• [What to produce]: The line containing "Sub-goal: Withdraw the" marks the end: write out exactly every line from the first line of the data below through that line, and only those.

• [The data]:

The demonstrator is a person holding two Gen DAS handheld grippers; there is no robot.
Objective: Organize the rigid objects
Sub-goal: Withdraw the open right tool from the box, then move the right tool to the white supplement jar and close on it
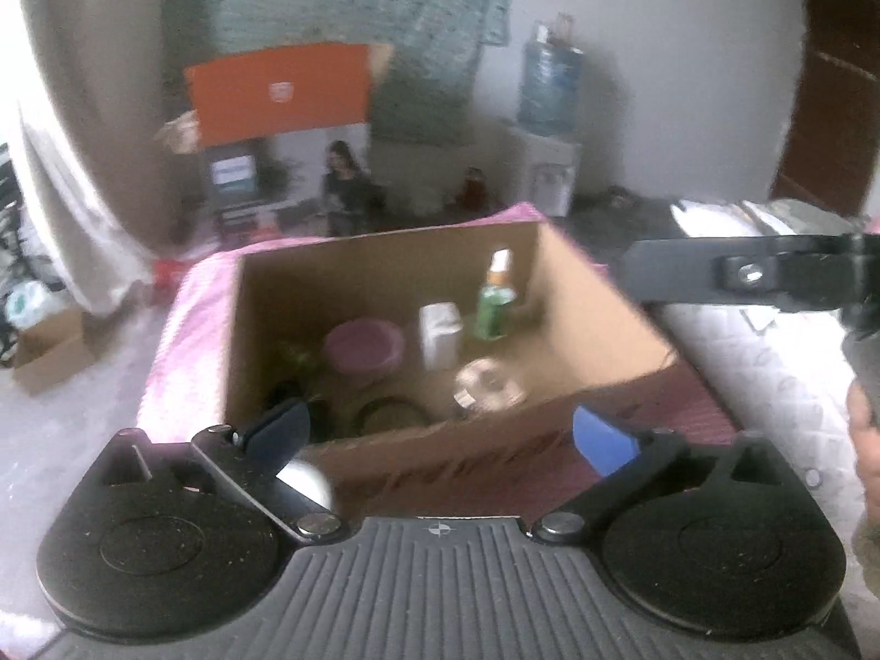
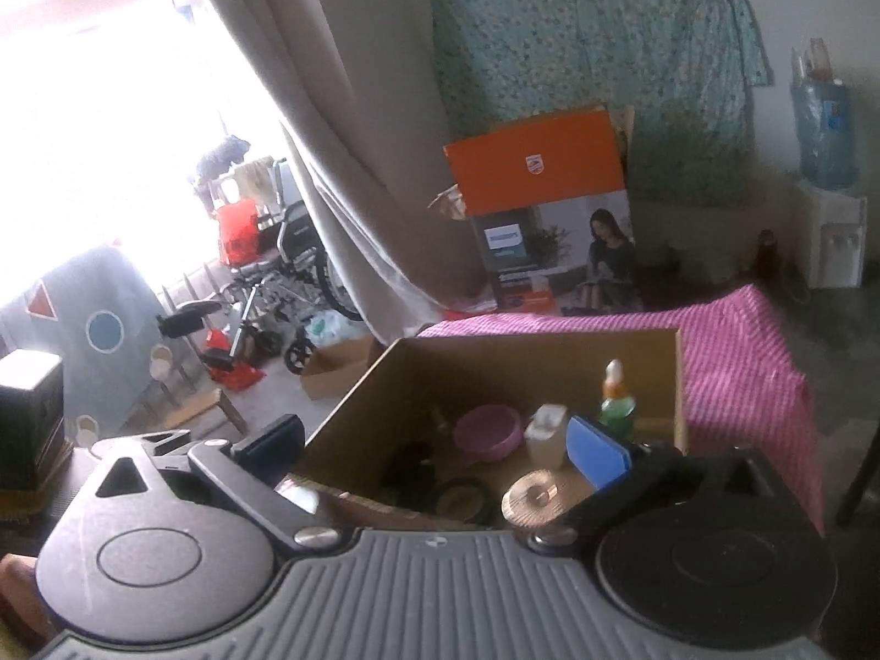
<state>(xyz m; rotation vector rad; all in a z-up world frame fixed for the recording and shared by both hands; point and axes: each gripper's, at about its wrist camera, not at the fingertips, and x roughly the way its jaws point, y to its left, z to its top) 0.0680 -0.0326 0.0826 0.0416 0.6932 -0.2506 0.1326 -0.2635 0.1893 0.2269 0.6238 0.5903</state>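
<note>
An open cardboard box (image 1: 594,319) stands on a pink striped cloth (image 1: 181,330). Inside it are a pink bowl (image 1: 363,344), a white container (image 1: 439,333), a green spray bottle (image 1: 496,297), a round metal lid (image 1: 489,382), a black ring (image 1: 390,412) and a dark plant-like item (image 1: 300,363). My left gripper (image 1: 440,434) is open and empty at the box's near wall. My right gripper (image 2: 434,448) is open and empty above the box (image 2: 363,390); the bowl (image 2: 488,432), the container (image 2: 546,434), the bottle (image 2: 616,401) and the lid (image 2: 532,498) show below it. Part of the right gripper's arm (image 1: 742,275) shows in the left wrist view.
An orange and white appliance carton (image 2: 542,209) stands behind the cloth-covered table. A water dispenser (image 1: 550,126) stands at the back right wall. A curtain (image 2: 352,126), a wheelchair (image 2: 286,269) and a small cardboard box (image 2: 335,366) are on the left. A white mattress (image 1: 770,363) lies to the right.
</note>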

• [Written solution]:
The demonstrator is a person holding two Gen DAS handheld grippers; there is no robot.
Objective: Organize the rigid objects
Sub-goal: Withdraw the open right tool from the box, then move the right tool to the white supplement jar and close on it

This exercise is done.